Can I gently ask why you slept with her if you weren't attracted to her? If you're honest with her about not wanting something serious, that's one thing, but if you're using her to get over your ex, that's not really fair on her. Especially being around a narcissist for so long, I'm sure you've discovered how hurtful it is when someone uses you to further their own agenda - your wife used you to prop up her self-esteem, and give her ego kibbles, don't use this woman. Don't let your ex turn you into someone you're not.


----------



## 225985

Of course it doesn't feel right. You probably are still comparing to your ex, or you perceived memory of it. 

No sex tonight. If you like her, have a second date. 
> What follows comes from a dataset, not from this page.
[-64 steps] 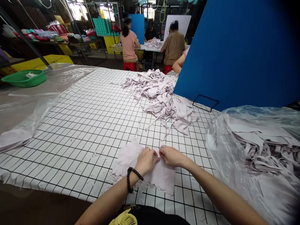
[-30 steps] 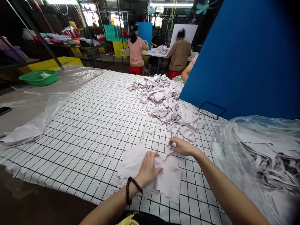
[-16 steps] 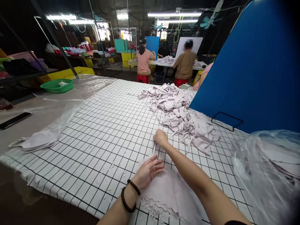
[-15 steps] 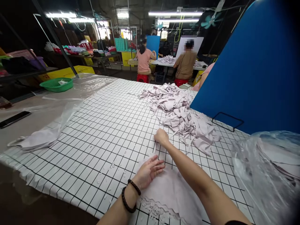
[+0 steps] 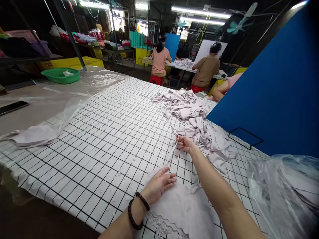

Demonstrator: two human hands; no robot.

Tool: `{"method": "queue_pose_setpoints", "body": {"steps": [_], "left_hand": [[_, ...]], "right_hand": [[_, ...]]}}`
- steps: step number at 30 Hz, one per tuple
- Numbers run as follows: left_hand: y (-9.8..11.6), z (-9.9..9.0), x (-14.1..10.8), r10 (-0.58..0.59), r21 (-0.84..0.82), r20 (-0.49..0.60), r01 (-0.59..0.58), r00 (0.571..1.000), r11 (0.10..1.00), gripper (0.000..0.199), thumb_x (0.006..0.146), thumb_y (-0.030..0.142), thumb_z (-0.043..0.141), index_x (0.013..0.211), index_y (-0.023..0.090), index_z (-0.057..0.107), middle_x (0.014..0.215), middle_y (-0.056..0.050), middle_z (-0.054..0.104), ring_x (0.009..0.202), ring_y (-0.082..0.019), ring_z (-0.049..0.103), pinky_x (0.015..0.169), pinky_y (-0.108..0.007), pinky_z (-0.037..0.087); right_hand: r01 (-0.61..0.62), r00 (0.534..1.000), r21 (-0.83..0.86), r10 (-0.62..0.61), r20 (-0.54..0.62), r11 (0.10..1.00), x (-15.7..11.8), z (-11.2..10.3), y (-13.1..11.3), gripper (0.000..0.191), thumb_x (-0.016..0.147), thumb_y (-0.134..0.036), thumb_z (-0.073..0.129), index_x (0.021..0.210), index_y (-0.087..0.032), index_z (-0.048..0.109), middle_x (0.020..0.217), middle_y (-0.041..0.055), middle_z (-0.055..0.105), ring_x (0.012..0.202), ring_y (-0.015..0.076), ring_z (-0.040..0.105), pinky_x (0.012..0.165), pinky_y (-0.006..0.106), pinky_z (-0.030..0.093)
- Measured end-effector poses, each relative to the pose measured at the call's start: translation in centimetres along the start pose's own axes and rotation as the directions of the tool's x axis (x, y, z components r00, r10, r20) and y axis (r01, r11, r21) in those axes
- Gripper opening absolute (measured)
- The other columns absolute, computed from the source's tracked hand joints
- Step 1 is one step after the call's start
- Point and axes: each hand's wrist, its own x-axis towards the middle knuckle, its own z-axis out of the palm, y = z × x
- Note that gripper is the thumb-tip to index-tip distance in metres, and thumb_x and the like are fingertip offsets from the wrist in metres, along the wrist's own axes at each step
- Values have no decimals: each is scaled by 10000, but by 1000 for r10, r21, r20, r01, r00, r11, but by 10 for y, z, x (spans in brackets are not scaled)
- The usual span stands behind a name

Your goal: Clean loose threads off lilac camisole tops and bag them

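A pale pinkish-grey cloth piece (image 5: 184, 205) with a wavy trimmed edge lies on the checked tablecloth (image 5: 119, 132). My left hand (image 5: 160, 184), with dark beads at the wrist, rests on the upper left of this cloth, fingers spread. Beyond it, my right hand (image 5: 185, 144) is closed on the far end of a thin pale strap (image 5: 171, 154), which runs taut back toward the cloth near my left fingers. A heap of matching crumpled cloth pieces (image 5: 186, 106) lies just past my right hand.
Blue board (image 5: 269, 96) with a black wire stand (image 5: 245, 136) at right. Clear plastic bag (image 5: 274, 192) near right. At left: another cloth piece (image 5: 37, 135), phone (image 5: 12, 108), green basket (image 5: 59, 75). Seated people (image 5: 159, 59) work behind; a forearm (image 5: 220, 91) shows beside the board.
My right hand has shifted slightly right, and the strap now shows stretched from its fingers. My left hand stays spread on the cloth. The view has turned a little.
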Motion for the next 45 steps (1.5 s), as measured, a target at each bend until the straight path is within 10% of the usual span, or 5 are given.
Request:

Where did you meet these ladies?


----------



## Andy101

I met them on a dating app. I don't know if I'll see the one I spent the weekend with again. As a friend she would be great. She could tell that I was nervous about the whole thing. I went along with what she wanted. She lives too far as well. Surely she understands that it would be difficult to sustain a relationship when we both have commitments to our kids in different parts of the country.


----------



## Andy101

I know it's probably crazy of me to be dating so hard after nothing for so long, but I am new to this and don't really know what to expect or do in certain situations. I don't really know what I am looking for yet.
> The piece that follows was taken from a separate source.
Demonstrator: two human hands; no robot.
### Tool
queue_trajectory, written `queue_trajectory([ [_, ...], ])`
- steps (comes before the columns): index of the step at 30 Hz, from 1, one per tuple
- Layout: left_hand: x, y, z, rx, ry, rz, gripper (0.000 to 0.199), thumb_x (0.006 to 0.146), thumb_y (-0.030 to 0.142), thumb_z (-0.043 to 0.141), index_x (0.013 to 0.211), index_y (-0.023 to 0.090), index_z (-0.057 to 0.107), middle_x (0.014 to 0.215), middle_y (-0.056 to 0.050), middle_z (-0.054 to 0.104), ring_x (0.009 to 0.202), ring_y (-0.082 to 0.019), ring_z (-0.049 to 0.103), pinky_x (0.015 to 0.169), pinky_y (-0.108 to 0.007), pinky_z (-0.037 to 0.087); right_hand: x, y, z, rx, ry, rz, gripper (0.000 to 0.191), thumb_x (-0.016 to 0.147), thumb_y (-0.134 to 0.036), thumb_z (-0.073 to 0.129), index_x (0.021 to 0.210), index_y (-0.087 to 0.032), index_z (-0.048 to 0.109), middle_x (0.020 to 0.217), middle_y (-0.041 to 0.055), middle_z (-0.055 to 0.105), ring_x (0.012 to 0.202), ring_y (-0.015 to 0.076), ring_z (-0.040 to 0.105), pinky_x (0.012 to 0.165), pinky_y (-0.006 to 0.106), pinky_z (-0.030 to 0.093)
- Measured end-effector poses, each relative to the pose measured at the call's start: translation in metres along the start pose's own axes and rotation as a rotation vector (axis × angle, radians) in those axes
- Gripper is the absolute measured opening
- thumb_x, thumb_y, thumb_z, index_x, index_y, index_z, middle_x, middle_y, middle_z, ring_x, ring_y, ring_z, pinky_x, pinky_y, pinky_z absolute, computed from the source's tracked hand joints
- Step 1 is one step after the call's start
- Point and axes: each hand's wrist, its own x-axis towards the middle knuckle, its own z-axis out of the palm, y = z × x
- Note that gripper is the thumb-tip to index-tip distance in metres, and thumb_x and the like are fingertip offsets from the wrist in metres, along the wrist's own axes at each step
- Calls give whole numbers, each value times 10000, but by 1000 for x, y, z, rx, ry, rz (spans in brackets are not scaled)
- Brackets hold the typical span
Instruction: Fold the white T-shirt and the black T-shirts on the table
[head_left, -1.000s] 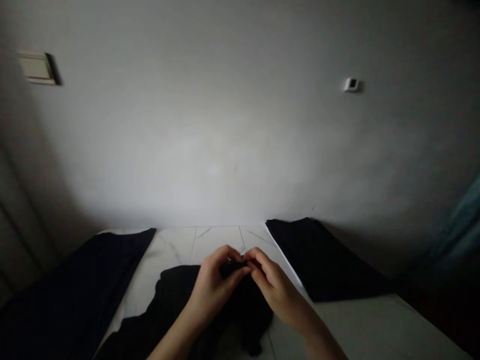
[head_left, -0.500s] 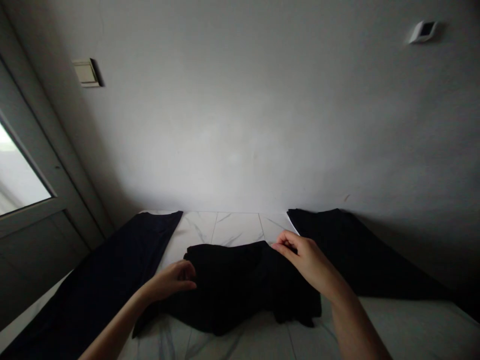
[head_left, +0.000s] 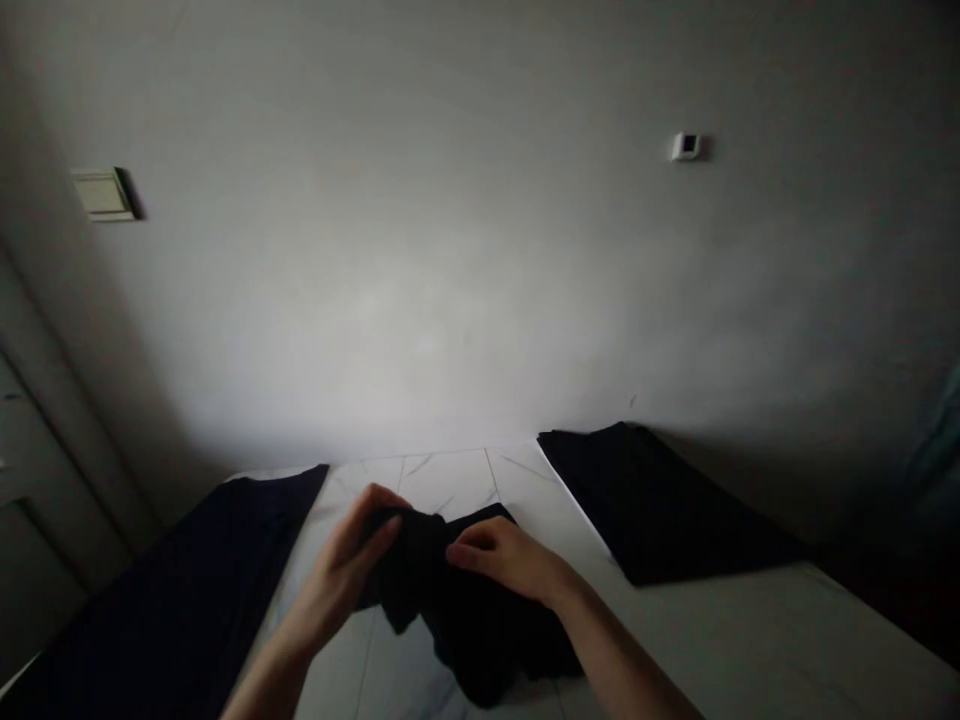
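Cloth (head_left: 499, 625): Spread wide half a second ago, the black piece is now bunched at the near middle of the table (head_left: 697, 640), its left end lifted.
Left hand (head_left: 367, 545): Beside the spread cloth in the earlier frame, it now grips the raised end, fingers curled over the top, thumb on the near side.
Right hand (head_left: 499, 555): Nearer its partner than before, it comes in from the right, thumb and fingertips close together at the cloth; whether they pinch it, we cannot tell.
Wall: Our view has swung, and the switch (head_left: 105, 195) and white device (head_left: 686, 147) both appear farther left.
Flanks: We see a navy garment (head_left: 187, 600) along the table's left and a folded garment (head_left: 652, 510) at right, both lying flat.
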Motion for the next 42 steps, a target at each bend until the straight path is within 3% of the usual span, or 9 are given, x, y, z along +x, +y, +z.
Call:
queue_trajectory([
  [4, 18, 27, 25, 0, 102, 174, 256, 869, 475, 560, 922, 237, 639, 867, -16, 657, 830, -176, 608, 721, -249, 506, 4, -4, 10, 408, 0, 23, 567, 663, -711, 718, 685, -148, 656, 590, -35, 521, 528, 77, 406, 535, 228, 279],
  [7, 28, 23, 38, 15, 84, 257, 202, 858, 430, 581, 876, 237, 638, 852, -12, 665, 844, -177, 634, 752, -251, 525, 2, -16, 12, 780, 110, 9, 556, 561, -645, 822, 746, -140, 679, 652, -17, 583, 565, 92, 494, 593, 233, 359],
  [11, 37, 7, 35, 78, 96, 307, 167, 808, 408, 643, 819, 241, 639, 811, 3, 661, 792, -170, 640, 703, -237, 537, -1, -27, 9, 969, 240, 2, 475, 511, -470, 911, 787, -135, 717, 721, 20, 674, 624, 127, 594, 675, 269, 444],
  [14, 37, 0, 23, 161, 115, 290, 175, 754, 408, 703, 832, 255, 669, 817, 9, 688, 797, -180, 656, 700, -243, 546, -6, -32, 2, 965, 348, -93, 406, 547, -431, 907, 780, -150, 731, 732, 26, 703, 667, 145, 630, 711, 285, 472],
  [18, 33, 7, 16, 217, 16, 261, 184, 767, 406, 678, 894, 279, 717, 857, -1, 729, 806, -199, 677, 686, -263, 556, -14, -37, -6, 863, 402, -191, 354, 556, -400, 910, 751, -160, 739, 736, 22, 719, 676, 138, 633, 694, 265, 473],
  [25, 26, 16, 37, -21, -31, 94, 174, 802, 387, 598, 846, 235, 668, 824, -16, 690, 757, -184, 648, 604, -238, 533, -16, -34, -4, 690, 390, -196, 323, 591, -411, 884, 756, -170, 745, 707, 11, 699, 656, 132, 606, 638, 242, 445],
  [30, 28, 7, 49, -108, 45, 90, 147, 781, 337, 561, 781, 214, 642, 807, -34, 654, 821, -206, 621, 720, -285, 519, -18, -35, -4, 384, 479, -197, 323, 664, -454, 821, 682, -151, 710, 640, -5, 615, 623, 122, 524, 594, 237, 397],
  [33, 29, 1, 55, -141, 73, 58, 199, 802, 367, 535, 891, 216, 630, 882, -43, 662, 867, -210, 617, 795, -313, 508, -20, -36, -2, 279, 506, -216, 363, 716, -491, 770, 654, -142, 691, 605, -13, 550, 612, 116, 472, 564, 235, 350],
  [42, 25, 5, 66, -70, 76, -5, 300, 857, 527, 520, 974, 251, 539, 893, -13, 607, 817, -189, 570, 747, -298, 468, -15, -39, 0, 715, 516, -129, 433, 718, -561, 764, 748, -167, 586, 695, -11, 583, 652, 131, 526, 638, 252, 423],
])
I have another bug bear though. Today when I drove past the family home, my ex wife's new boyfriend was there with his kids. He parked on my drive way and this got to me. It's like they are all playing happy families with my kids in my house..where do I stand here? Should I be concerned ir am I over reacting?


----------



## Marc878

Andy101 said:


> I know it's probably crazy of me to be dating so hard after nothing for so long, but I am new to this and don't really know what to expect or do in certain situations. I don't really know what I am looking for yet.
> 
> I have another bug bear though. Today when I drove past the family home, my ex wife's new boyfriend was there with his kids. He parked on my drive way and this got to me. It's like they are all playing happy families with my kids in my house..where do I stand here? Should I be concerned ir am I over reacting?


Out of your control. Nothing you can do. Ignore it and use this to take total control of your life.
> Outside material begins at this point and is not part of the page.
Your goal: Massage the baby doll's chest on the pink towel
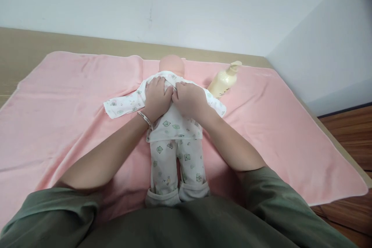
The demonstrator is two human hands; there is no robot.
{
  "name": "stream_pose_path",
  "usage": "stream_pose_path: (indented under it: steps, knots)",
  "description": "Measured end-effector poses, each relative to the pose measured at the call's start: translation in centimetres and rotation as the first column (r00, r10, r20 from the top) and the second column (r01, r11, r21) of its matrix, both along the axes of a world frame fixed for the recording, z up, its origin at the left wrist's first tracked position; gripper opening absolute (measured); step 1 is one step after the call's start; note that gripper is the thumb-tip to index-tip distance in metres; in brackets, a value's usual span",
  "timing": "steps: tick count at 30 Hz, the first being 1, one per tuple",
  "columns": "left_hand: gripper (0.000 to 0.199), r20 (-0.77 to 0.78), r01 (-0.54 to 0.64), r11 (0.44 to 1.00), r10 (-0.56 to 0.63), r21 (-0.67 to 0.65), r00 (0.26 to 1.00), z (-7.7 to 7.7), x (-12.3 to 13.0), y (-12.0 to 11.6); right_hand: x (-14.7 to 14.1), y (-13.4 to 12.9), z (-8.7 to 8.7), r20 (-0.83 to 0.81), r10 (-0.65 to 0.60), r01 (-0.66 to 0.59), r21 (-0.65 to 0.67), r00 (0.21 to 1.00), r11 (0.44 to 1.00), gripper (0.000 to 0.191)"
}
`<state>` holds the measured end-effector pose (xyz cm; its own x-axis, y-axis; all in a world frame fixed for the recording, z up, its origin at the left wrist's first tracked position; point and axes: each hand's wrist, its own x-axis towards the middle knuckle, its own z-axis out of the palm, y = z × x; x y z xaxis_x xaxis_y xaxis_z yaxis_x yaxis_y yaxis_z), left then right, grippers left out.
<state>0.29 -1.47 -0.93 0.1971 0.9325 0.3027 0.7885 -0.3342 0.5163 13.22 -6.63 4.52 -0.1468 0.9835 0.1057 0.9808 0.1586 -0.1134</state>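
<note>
A baby doll [172, 64] lies on a pink blanket, its head at the far end. It wears a white printed top [177, 128] and matching trousers [190, 159] with turned-up cuffs. My left hand [157, 99], with a silver bangle at the wrist, rests on the chest of the top, fingers spread toward the doll's shoulder. Beside it, my right hand [190, 99] has its fingers closed on the front of the top near the middle of the chest. The two hands' thumbs are close together. One sleeve stretches flat to the left; the other angles out to the right.
A pale yellow pump bottle [223, 83] lies tilted on the pink blanket [261, 131], right of the doll. The blanket covers much of a tan surface [23, 46] against a white wall. Brown wooden flooring or furniture shows at the right edge.
</note>
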Motion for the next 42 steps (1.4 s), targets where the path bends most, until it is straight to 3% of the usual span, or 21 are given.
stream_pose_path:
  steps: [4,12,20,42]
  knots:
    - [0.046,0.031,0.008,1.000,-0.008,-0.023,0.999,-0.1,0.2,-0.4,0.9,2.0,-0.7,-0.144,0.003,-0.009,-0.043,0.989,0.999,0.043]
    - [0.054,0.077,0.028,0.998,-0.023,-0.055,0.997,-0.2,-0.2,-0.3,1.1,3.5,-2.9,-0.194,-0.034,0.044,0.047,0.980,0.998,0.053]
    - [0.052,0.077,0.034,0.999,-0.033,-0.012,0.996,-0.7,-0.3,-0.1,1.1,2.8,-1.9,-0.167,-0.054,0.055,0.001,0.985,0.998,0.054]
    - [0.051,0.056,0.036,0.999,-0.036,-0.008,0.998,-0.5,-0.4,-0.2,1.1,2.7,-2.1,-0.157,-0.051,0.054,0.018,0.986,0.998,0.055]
Which in the past you have not been able to do.


----------



## browser

joannacroc said:


> Can I gently ask why you slept with her if you weren't attracted to her?


 @joannacroc

It's a guy thing. Don't try to understand.


----------



## 225985

Why did you drive past the house? Is that the only way to your place?

Sell the ****ing house and that problem goes away.

Btw, I don't think you will sell the house because you still expect to get back with her.


----------



## 225985

browser said:


> @joannacroc
> 
> It's a guy thing. Don't try to understand.




From what he wrote she wanted it. He was being nice


----------



## Ynot

Andy101 said:


> I know it's probably crazy of me to be dating so hard after nothing for so long, but I am new to this and don't really know what to expect or do in certain situations. I don't really know what I am looking for yet.
> 
> I have another bug bear though. Today when I drove past the family home, my ex wife's new boyfriend was there with his kids. He parked on my drive way and this got to me. It's like they are all playing happy families with my kids in my house..where do I stand here? Should I be concerned ir am I over reacting?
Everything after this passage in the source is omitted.